For Li, customizing spaces is less about mimicking mainstream aesthetics because we want to fit in and more about not being afraid to express ourselves and infuse Black culture into our environments. She treats each room, home and business she touches like a blank canvas—the client becomes the muse from whom she draws her inspiration.
Where you wake up every day holds more value than you think. Your environment is key to feeding your soul.”
Although her approach is constantly evolving, Li brings signature elements to every project. “I’ll redo a sofa rather than buy a new one—I’m partial to giving older things new life,” she says. “I’m willing to travel far for really cool vintage and custom pieces just to introduce one-of-a-kind details.” Another signature element? Li is celebrated for her uncommon art walls.

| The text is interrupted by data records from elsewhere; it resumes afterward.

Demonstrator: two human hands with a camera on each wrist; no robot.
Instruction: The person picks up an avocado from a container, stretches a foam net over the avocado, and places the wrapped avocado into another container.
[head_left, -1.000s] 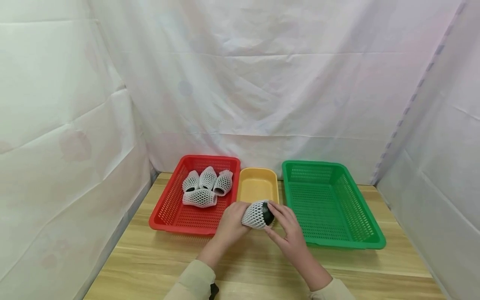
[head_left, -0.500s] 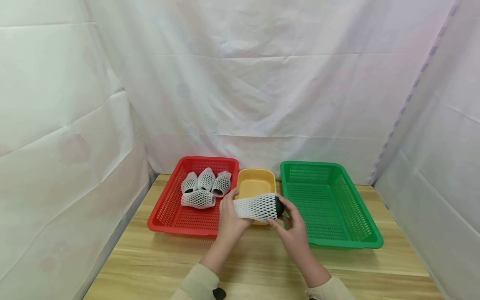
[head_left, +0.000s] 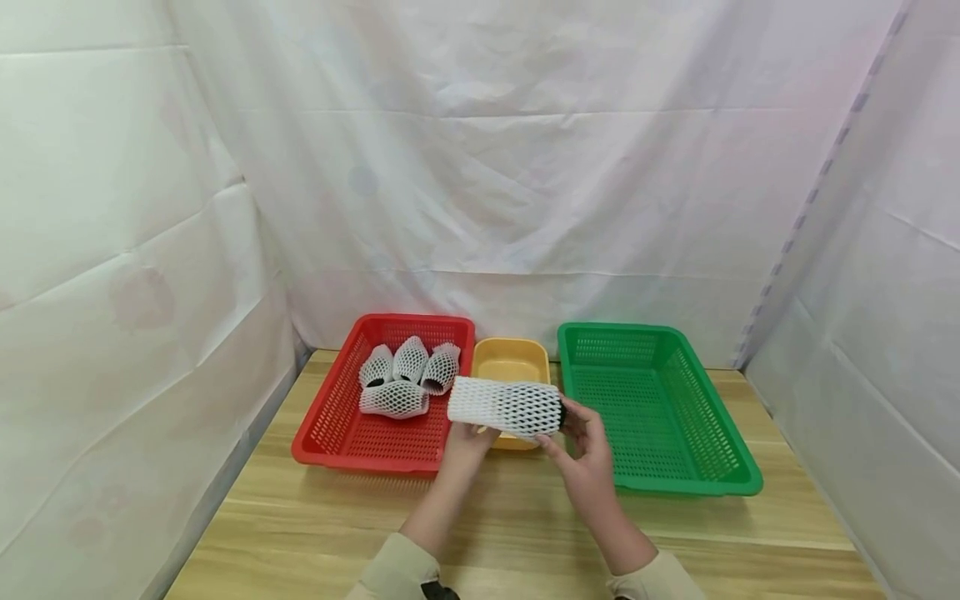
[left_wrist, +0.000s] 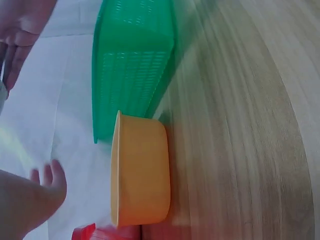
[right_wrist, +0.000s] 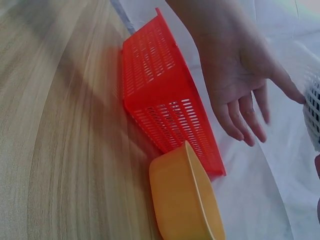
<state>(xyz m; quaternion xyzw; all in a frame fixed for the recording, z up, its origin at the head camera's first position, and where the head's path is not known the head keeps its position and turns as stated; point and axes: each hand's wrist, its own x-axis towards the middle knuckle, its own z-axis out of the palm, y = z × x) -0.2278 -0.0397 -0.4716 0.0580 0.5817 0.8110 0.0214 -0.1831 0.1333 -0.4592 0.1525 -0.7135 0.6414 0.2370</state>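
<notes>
A white foam net sleeve (head_left: 504, 405) is stretched out sideways over the small yellow tray. Its right half bulges round a dark, rounded, avocado-like fruit (head_left: 562, 413), while the left half hangs flat. My right hand (head_left: 588, 458) pinches the fruit's end through the net between thumb and fingers. Under the slack end is my left hand (head_left: 467, 442). In the right wrist view, the left thumb (right_wrist: 287, 87) reaches to the net and the other fingers extend loosely, not wrapped round it. In the left wrist view, the left fingertips (left_wrist: 55, 175) show at the lower left.
The red basket (head_left: 360, 450) on the left holds several dark items in white foam nets (head_left: 393, 399). A yellow tray (head_left: 512, 350) stands between it and the green basket (head_left: 675, 483) on the right. All stand on a wooden table (head_left: 517, 533) before white cloth.
The net has been drawn out leftward, from bunched round the fruit to full length. My left hand has loosened its grip and dropped beneath the net; the right hand has shifted slightly right.
</notes>
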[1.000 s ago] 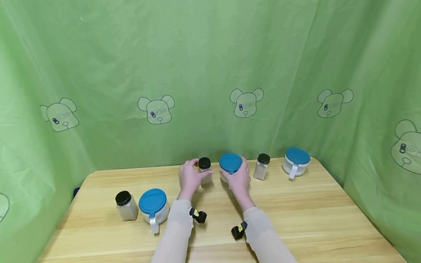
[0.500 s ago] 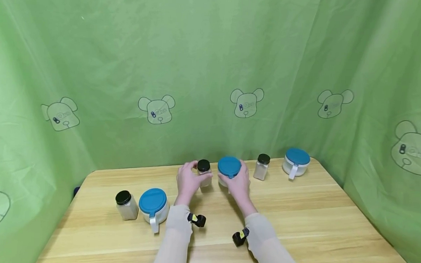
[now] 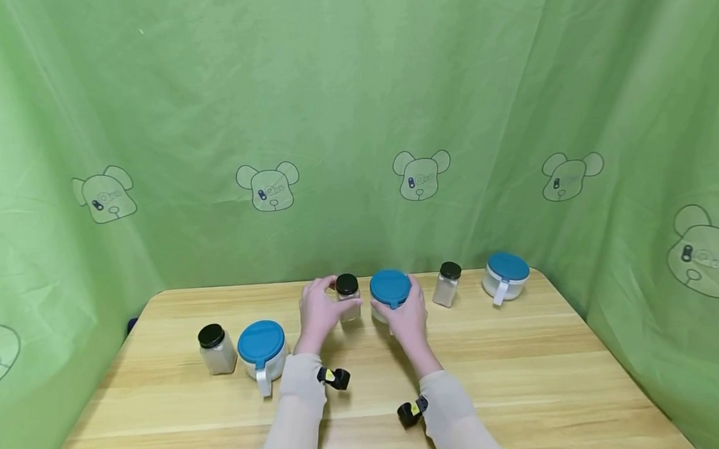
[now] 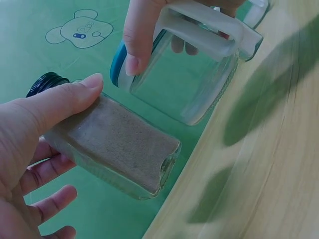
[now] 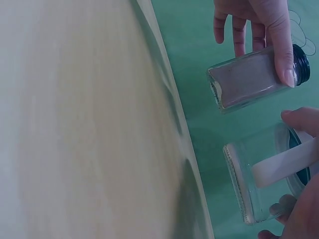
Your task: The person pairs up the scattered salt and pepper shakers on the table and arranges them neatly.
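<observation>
My left hand [image 3: 321, 309] grips a square glass spice jar [image 4: 114, 139] with a black screw lid, its thumb and fingers on opposite sides near the lid. Greyish-brown powder fills that jar. To its right, my right hand [image 3: 408, 312] holds a round glass seasoning jar [image 3: 389, 288] by its sides near the blue lid. A white handle [image 5: 284, 167] sticks out from this jar, whose glass looks see-through in both wrist views. The two jars are side by side and apart, raised above the wooden table [image 4: 279, 164], with shadows separate from their bases.
At the left stand a black-lidded jar [image 3: 218, 355] and a blue-lidded handled jar [image 3: 261, 343]. Farther right, along the back, are another black-lidded jar [image 3: 446, 287] and blue-lidded jar [image 3: 506, 279]. A green curtain [image 3: 339, 118] hangs right behind the table's back edge.
Both hands, with the spice jar and the seasoning jar, have shifted slightly toward me and a little left. The other jars have stayed in place.
</observation>
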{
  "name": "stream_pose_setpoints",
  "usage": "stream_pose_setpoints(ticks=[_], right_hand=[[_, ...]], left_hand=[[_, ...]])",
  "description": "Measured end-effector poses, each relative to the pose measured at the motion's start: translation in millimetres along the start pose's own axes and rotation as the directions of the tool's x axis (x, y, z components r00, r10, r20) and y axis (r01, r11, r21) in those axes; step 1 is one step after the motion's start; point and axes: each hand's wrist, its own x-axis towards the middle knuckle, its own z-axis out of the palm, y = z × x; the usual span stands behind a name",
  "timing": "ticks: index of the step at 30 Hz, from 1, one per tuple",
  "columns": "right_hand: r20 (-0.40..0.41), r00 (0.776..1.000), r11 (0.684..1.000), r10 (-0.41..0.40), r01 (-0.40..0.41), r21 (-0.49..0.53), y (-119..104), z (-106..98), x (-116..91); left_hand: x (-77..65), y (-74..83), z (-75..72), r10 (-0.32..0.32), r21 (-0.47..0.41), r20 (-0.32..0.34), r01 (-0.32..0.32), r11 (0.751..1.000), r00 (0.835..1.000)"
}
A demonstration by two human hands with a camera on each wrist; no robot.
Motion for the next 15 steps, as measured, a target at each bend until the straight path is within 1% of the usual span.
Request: stream_pose_setpoints(ticks=[8, 12, 15], right_hand=[[-0.002, 1.000, 1.000, -0.024, 0.024, 0.020, 1.1, -0.8, -6.2], [0.014, 1.000, 0.999, -0.020, 0.019, 0.040, 0.9, -2.0, -9.9], [0.026, 1.000, 0.999, -0.013, 0.012, 0.046, 0.5, -2.9, -13.1]], left_hand=[[-6.0, -2.2, -2.3, 0.028, -0.019, -0.006, -0.028, 0.999, 1.000], [-9.0, -1.8, -3.9, 0.028, -0.029, 0.004, -0.028, 0.999, 1.000], [-11.7, -0.8, -5.8, 0.017, -0.031, 0.016, -0.016, 0.999, 1.000]])
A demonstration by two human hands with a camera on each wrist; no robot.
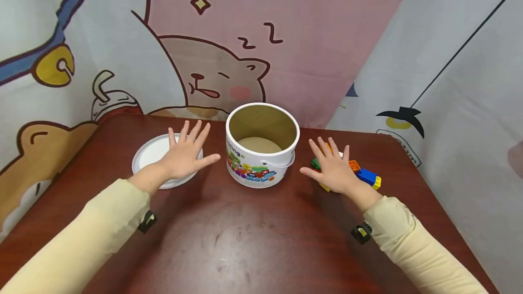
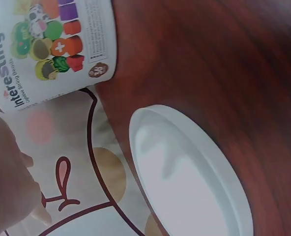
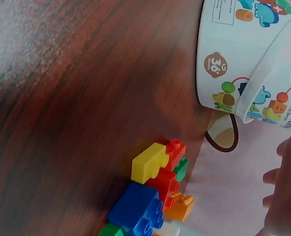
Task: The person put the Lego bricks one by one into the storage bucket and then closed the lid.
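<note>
My left hand (image 1: 183, 157) hovers with spread fingers over a round white lid (image 1: 148, 154), which lies on the table; the left wrist view shows the lid (image 2: 185, 191) with its raised rim. Fingers spread too, my right hand (image 1: 335, 171) is held above a group of colourful toy bricks and hides part of them. Among these are a blue brick (image 3: 135, 206), a yellow brick (image 3: 148, 164) and red ones. Between the hands stands a white bucket (image 1: 255, 167), upright, without its lid, its inside bare where visible. Neither hand holds anything.
The dark red wooden table (image 1: 245, 239) reaches back to a cartoon-printed curtain (image 1: 318, 35). A white handle (image 1: 282, 163) hangs down the bucket's right side. At the right end of the bricks lies a blue brick (image 1: 366, 176) beside a yellow one (image 1: 377, 182).
</note>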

“I didn’t go to school and study how to do textured walls,” she confesses. “I just got up one day, got a bunch of different paints and experimented.” She says she would love to see those experiments, which started out as a passion project, grow into a tangible product that’s more approachable and easier for the interior design novice to achieve.
She predicts they will one day show up as wallpaper. “I see a partnership with a paint company to produce pretty metallic kits, with full-on instructions showing people how to do the walls themselves,” Li says. “I have to push the boundaries a bit to break the mold and assist others in honoring their individuality.” That’s her script and she’s sticking to it.